PROBLEM DETAILS. In the material below, how many lines include the word "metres"? Write only the number.
(INFORMATION PROVIDED begins)
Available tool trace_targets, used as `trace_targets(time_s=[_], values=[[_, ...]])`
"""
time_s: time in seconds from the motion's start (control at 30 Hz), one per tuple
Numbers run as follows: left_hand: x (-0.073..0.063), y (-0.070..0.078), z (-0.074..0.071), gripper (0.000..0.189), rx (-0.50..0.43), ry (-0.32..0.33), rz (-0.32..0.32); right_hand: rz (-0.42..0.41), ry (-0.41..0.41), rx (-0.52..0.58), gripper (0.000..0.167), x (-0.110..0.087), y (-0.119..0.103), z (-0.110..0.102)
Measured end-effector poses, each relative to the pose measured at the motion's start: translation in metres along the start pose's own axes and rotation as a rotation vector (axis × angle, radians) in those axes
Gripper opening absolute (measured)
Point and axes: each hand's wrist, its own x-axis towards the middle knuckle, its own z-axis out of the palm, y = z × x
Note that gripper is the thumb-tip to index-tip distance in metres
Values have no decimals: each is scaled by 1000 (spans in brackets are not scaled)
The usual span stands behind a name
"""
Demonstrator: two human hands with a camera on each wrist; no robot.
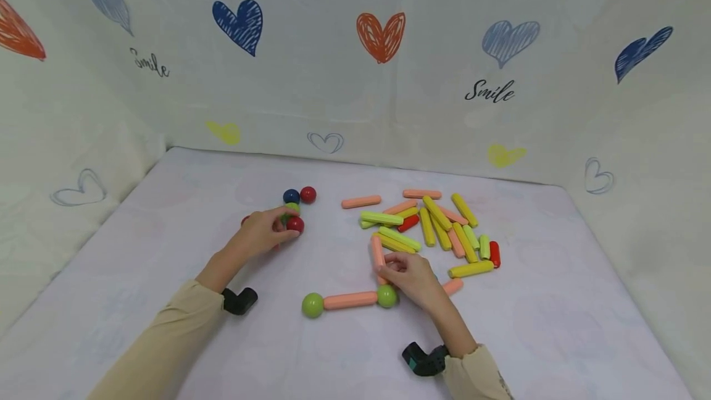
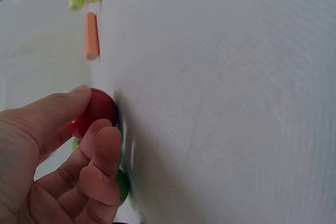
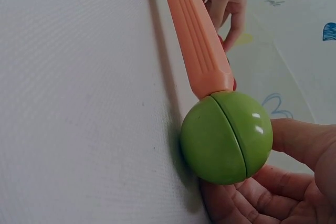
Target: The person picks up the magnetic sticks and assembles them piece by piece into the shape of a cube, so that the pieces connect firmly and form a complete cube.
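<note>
My left hand [image 1: 259, 231] pinches a red ball [image 1: 295, 225] between thumb and fingers, low over the table; the same red ball [image 2: 100, 106] shows in the left wrist view. A light green ball [image 1: 292, 207] lies just beyond it. With thumb and fingers my right hand [image 1: 410, 275] grips a peach stick [image 1: 378, 252], whose near end meets a green ball [image 1: 387, 296]. That ball joins a second peach stick [image 1: 350, 300], which ends in another green ball [image 1: 313, 305]. In the right wrist view, the near green ball [image 3: 227, 137] hides part of the fingers.
A blue ball [image 1: 291, 196] and another red ball [image 1: 308, 194] sit beyond my left hand. Behind the right hand lies a loose pile of yellow sticks [image 1: 436, 213], with peach, light green and red ones among them. A hanging white cloth [image 1: 311, 97] backs the table [image 1: 266, 357].
</note>
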Motion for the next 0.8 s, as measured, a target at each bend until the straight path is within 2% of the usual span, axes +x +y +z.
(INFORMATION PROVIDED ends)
REPLY. 2